Problem to work on:
Your copy of the data should match it exactly, except that the pictures are gone.

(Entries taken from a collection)
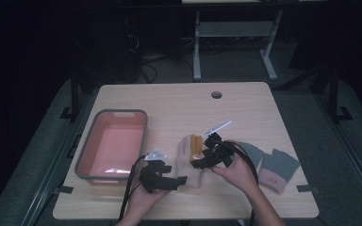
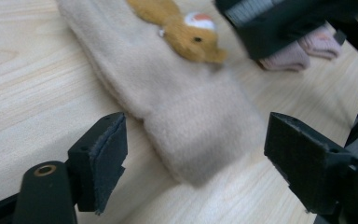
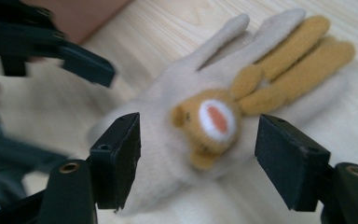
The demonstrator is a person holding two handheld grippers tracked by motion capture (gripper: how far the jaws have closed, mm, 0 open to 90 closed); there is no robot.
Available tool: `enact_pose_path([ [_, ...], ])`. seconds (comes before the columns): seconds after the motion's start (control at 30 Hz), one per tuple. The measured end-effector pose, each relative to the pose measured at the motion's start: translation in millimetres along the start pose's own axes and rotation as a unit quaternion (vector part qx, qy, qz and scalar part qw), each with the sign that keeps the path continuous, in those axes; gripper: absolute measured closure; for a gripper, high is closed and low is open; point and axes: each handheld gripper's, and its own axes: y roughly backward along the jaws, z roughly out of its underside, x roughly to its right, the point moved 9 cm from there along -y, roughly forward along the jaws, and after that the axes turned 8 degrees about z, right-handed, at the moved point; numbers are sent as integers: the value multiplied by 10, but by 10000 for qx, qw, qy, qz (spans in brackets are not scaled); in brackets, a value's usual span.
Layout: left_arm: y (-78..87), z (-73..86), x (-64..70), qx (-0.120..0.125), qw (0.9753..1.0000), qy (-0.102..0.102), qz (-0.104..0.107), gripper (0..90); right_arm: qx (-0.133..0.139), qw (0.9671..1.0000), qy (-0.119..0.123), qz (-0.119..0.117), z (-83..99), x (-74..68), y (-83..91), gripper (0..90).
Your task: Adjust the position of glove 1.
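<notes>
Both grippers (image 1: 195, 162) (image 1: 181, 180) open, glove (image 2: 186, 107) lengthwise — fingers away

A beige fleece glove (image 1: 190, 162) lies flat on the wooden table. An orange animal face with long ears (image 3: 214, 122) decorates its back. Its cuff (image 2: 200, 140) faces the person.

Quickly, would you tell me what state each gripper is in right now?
Left gripper: open, jaws either side of the cuff of the beige glove, holding nothing.
Right gripper: open, jaws astride the same glove, holding nothing.
</notes>
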Motion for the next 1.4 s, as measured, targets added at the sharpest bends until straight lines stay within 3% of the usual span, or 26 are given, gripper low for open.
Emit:
enact_pose_path([
  [0.13, -30, -24, -59, -154, 9996, 239, 60, 291, 2, 9997, -226, 32, 93, -15, 12, 311],
  [0.27, -54, -27, -112, -240, 9985, 469, 128, 319, 8, 9987, -474, 198, 195, 28, -55, 312],
  [0.3, -67, -23, -119, -256, 9983, 517, 129, 320, 24, 9984, -542, 145, 217, 36, -75, 314],
  [0.6, -182, 35, -151, -420, 9978, 516, -20, 363, 30, 9931, -1170, -53, 349, 84, -219, 383],
  [0.87, -241, 71, -161, -578, 9969, 515, 115, 430, 59, 9881, -1529, -148, 376, 68, -326, 384],
  [1.1, -262, 76, -146, -599, 9970, 460, 165, 458, 186, 9855, -1675, -173, 374, 36, -351, 450],
  [1.2, -269, 72, -144, -628, 9967, 480, 200, 471, 252, 9825, -1830, -224, 372, 15, -368, 515],
  [1.4, -280, 69, -140, -599, 9955, 673, 304, 515, 233, 9815, -1885, -253, 380, -9, -389, 609],
])
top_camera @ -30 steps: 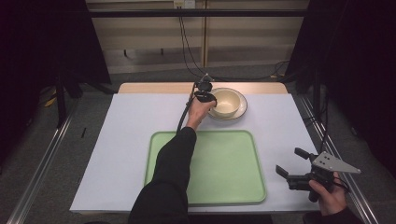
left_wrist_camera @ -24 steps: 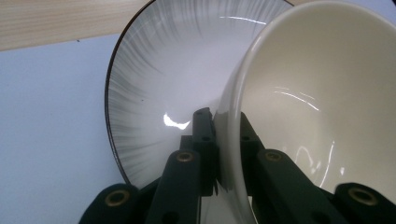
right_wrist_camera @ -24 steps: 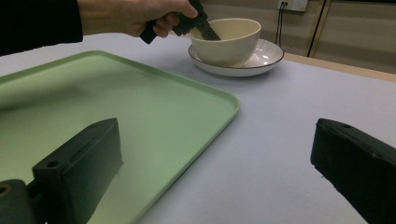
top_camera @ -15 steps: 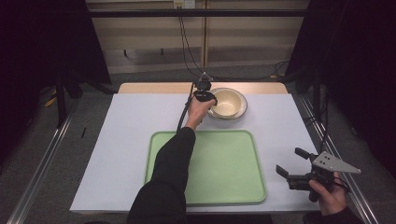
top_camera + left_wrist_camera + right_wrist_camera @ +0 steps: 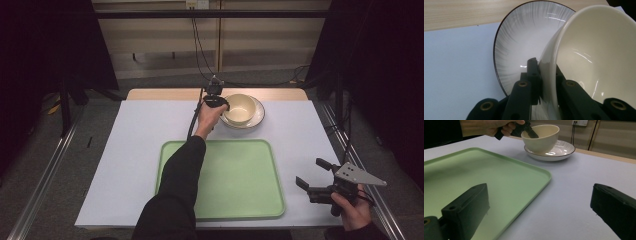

Reply to the exercise:
The demonstrator is a person holding two handheld grippers tracked by motion capture (gripper: how far the jaws have closed, mm, 0 open to 90 closed); there is no robot.
Available tool: `enact_pose_path([ [_, ...], ])`. seconds (comes before the columns): seconds after the motion's start (control at 30 Hz), one per tuple. The measured end-effector pose, each relative to the pose measured at the motion's start: translation in millimetres along the start pose's own axes and rotation as a unit quaternion (vector part qx, qy, qz and scalar part qw), each with the sign that keeps the path continuous, in those axes; gripper: absolute measured closure; for a gripper, high is closed and low is open; point and axes: each handheld gripper's, and its own axes: y roughly backward along the jaws, z roughly out of its underside, x roughly to its right, the point moved 9 cm from there along -y, roughly forward along the jaws, and after that the axes turned 8 degrees about z, right-handed, at the moved point; numbers are sent as integers: the value multiplied by 10, but by 10000 for qx, qw, qy, qz (spans in brackets are not scaled); in brackets, a value's usual span.
Layout: left_arm: y (-78..87), z (-73..86), x (-64..70), qx (-0.120..0.125), qw (0.9753..1.0000), qy (-0.102..0.102), qz (-0.104..0.107), gripper (0..90); right_arm: qx (-0.133..0.139), qw (0.9671..1.0000), qy (-0.119..0.123), qz (-0.119..0.117), z (-83..99), x (-74..68), y (-83..91), gripper (0..90).
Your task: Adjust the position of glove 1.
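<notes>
Both grippers (image 1: 195, 162) (image 1: 181, 180) open, glove (image 2: 186, 107) lengthwise — fingers away

A beige fleece glove (image 1: 190, 162) lies flat on the wooden table. An orange animal face with long ears (image 3: 214, 122) decorates its back. Its cuff (image 2: 200, 140) faces the person.

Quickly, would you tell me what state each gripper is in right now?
Left gripper: open, jaws either side of the cuff of the beige glove, holding nothing.
Right gripper: open, jaws astride the same glove, holding nothing.
</notes>
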Motion for the next 1.4 s, as measured, targets added at the sharpest bends until straight lines stay within 3% of the usual span, or 26 are given, gripper low for open.
Emit:
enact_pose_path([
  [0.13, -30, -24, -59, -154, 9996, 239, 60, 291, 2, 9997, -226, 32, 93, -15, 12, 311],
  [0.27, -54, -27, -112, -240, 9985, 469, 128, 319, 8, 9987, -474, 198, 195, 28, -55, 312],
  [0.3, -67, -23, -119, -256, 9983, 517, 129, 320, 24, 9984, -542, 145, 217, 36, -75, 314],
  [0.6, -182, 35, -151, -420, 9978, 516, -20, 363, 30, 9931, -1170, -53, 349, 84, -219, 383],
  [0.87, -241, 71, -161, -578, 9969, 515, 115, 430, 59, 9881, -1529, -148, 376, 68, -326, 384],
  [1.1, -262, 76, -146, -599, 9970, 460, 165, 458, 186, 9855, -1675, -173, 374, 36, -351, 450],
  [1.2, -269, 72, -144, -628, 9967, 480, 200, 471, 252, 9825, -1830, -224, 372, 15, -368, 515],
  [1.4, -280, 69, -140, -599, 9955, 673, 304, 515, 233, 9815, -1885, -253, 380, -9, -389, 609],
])
top_camera @ -30 steps: 
left_wrist_camera @ -24 steps: 
right_wrist_camera @ -24 steps: 
top_camera @ -15 steps: 
top_camera + left_wrist_camera + right_wrist_camera @ +0 steps: 

Nothing further remains for this exercise.